Levantó una mano en el aire, interponiéndola en el haz de luz que el sol derramaba en la habitación, un camino luminoso en el que flotaba el polvo y entonces también, la mano de Miguel y todos sus pensamientos. Estaba lejos de allí. Su cuerpo se mantenía tendido sobre aquella cama y su brazo estaba estirado, casi como si estuviera llamando un taxi o reclamando la atención de alguien que viene a tomarse una cerveza y no ve en qué mesa están sus amigos. Pero era más simple que eso. Aquel gesto no era más que un acto reflejo, una observación vana de cómo su mano cortaba la luz, proyectando una sombra, y como el vuelo de las partículas se alteraba, cambiando de ritmo; un acto reflejo de su ensimismamiento. Allí tumbado, sintiendo como sus huesos tenían por primera vez la ocasión de sentir la gravedad, no únicamente de presenciarla sino de sentirla; allí tumbado, permitiéndose escuchar el sonido de su propia respiración, concentrándose en el subir y bajar de su pecho y en nada más; allí tumbado, tranquilo.
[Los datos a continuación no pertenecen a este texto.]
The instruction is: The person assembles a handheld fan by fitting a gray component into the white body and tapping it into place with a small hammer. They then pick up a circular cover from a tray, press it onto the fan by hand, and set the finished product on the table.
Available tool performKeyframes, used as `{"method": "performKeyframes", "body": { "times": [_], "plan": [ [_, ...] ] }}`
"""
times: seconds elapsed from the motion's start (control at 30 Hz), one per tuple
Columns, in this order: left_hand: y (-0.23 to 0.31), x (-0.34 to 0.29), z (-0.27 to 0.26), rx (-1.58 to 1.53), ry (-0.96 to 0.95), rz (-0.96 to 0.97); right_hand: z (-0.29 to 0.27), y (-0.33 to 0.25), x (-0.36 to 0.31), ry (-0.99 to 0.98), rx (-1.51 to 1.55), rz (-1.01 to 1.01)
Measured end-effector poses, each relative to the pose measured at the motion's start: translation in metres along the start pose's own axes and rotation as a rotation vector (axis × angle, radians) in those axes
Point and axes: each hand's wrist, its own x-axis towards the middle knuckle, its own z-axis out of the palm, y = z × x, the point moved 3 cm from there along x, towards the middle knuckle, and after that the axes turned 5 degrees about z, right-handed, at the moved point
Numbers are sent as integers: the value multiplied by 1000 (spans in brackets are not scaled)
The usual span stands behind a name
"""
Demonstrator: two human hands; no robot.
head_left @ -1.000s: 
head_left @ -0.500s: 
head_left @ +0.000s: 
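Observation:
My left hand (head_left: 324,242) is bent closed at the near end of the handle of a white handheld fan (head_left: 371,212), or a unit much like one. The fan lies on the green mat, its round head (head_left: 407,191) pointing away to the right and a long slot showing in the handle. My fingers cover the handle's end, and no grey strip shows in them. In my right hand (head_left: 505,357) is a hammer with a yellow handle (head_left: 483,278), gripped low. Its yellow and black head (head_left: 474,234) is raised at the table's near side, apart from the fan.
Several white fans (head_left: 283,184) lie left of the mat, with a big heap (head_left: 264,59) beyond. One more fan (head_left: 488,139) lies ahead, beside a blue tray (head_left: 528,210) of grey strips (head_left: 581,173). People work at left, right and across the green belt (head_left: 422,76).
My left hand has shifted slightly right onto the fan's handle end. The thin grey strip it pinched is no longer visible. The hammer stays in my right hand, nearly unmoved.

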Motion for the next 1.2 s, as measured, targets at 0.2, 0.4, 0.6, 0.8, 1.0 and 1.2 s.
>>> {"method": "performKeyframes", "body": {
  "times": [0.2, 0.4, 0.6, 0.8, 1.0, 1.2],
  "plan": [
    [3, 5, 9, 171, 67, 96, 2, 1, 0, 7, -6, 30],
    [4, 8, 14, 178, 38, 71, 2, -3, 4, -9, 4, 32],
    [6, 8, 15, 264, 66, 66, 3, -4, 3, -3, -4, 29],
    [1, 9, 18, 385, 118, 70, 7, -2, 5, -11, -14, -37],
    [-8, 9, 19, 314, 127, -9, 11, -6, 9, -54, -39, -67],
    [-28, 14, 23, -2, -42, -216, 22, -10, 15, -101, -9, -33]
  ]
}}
Tranquilo, por fin.
El Miguel de ciudad, el hombre nervioso al que se le caía el pelo y se le agriaba el carácter, le salían arrugas y no por sonreír, y tenía poca paciencia consigo mismo y con la vida, ese Miguel no era bienvenido en aquel lugar silencioso. El recuerdo de sí mismo bajo la presión de los dientes de la rutina, que lo masticaban sin piedad, se emborronaba al estar allí. La línea del perfil de ese hombre, entonces un extraño, se iba desvaneciendo y toda su imagen se perdía lentamente, como si su contorno actuara de presa y al desdibujarse todo él se escapara, todo el estrés se perdiera. Sucedió con aquel Miguel de ciudad igual que ocurre con las imágenes que tenemos de personas queridas a las que ya no vemos, que de tanto recurrir a ellas para tratar de evocarlas, las desgastamos hasta que ya no queda nada de lo que realmente fueron. Pero el Miguel que estaba naciendo sobre aquella cama, con el brazo estirado como despidiéndose, no iba a echar de menos al Miguel que se marchaba.
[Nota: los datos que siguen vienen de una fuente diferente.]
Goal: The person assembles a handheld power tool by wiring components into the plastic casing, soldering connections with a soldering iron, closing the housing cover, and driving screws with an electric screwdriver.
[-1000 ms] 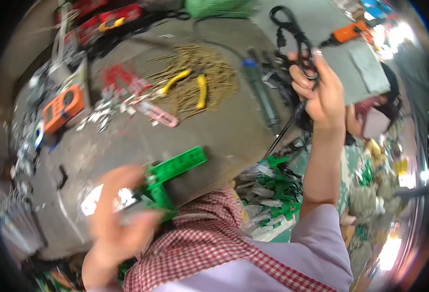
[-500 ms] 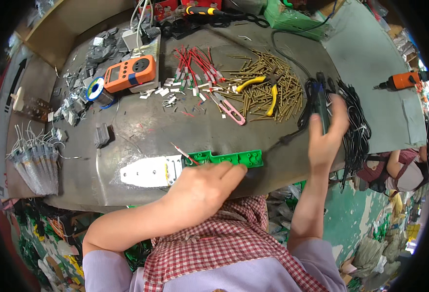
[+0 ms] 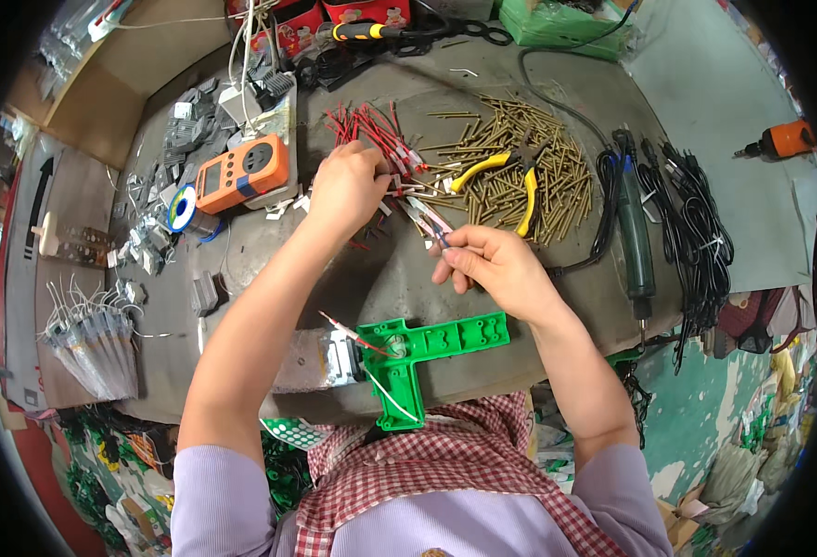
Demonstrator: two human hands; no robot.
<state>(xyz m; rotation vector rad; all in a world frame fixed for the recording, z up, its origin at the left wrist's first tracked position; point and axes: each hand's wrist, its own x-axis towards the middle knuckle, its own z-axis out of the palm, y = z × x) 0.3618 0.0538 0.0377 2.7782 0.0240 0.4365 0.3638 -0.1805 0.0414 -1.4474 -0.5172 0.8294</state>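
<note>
My left hand (image 3: 348, 190) is curled over a bunch of red wires (image 3: 371, 125) with small white connectors; its fingertips are hidden among them. Just to the right, my right hand (image 3: 492, 265) pinches the handle end of pink-handled snips (image 3: 426, 215), fingers closed. Before me lies a green plastic housing half (image 3: 459, 338), T-shaped, open side up. A red-and-white wire and a white wire (image 3: 390, 395) come out of it. A pale flat part (image 3: 306, 362) adjoins the housing on the left, partly behind my left forearm.
Yellow-handled pliers (image 3: 531, 190) lie on a heap of brass-coloured screws (image 3: 566, 190). A dark green electric screwdriver (image 3: 633, 241) rests at the right beside black cables (image 3: 696, 213). An orange meter (image 3: 241, 172), a solder spool (image 3: 186, 212) and grey parts (image 3: 186, 135) occupy the left.
My right hand has left the electric screwdriver and moved left to take the snips. My left hand has gone from the green housing up to the red wires, uncovering the housing's lower leg.
</note>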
Sintió cómo una felicidad nueva le entraba por la punta de los dedos de los pies y trepaba lentamente por él hasta asentarse en la base de su estómago, donde parecía quedarse ronroneando unos instantes para después proseguir su ascenso, hasta el pecho.
En sus pulmones aliviaba la costumbre del respirar con prisas y en su corazón instalaba una calma inaudita. No era la felicidad eufórica que conduce a uno a brincar y a gritar. Era una felicidad distinta, como si todo él hubiera entrado dentro de una burbuja donde no existían la prisa, los ruidos estridentes o la ansiedad.
Sobre la mesilla de noche estaba su cartera y dentro de ella, una nota en la que una caligrafía delicada y redondeada había escrito:
«Ve a la Casa Colomba, en la calle del Río. Da tu nombre, disfruta y recuerda que te quiero.»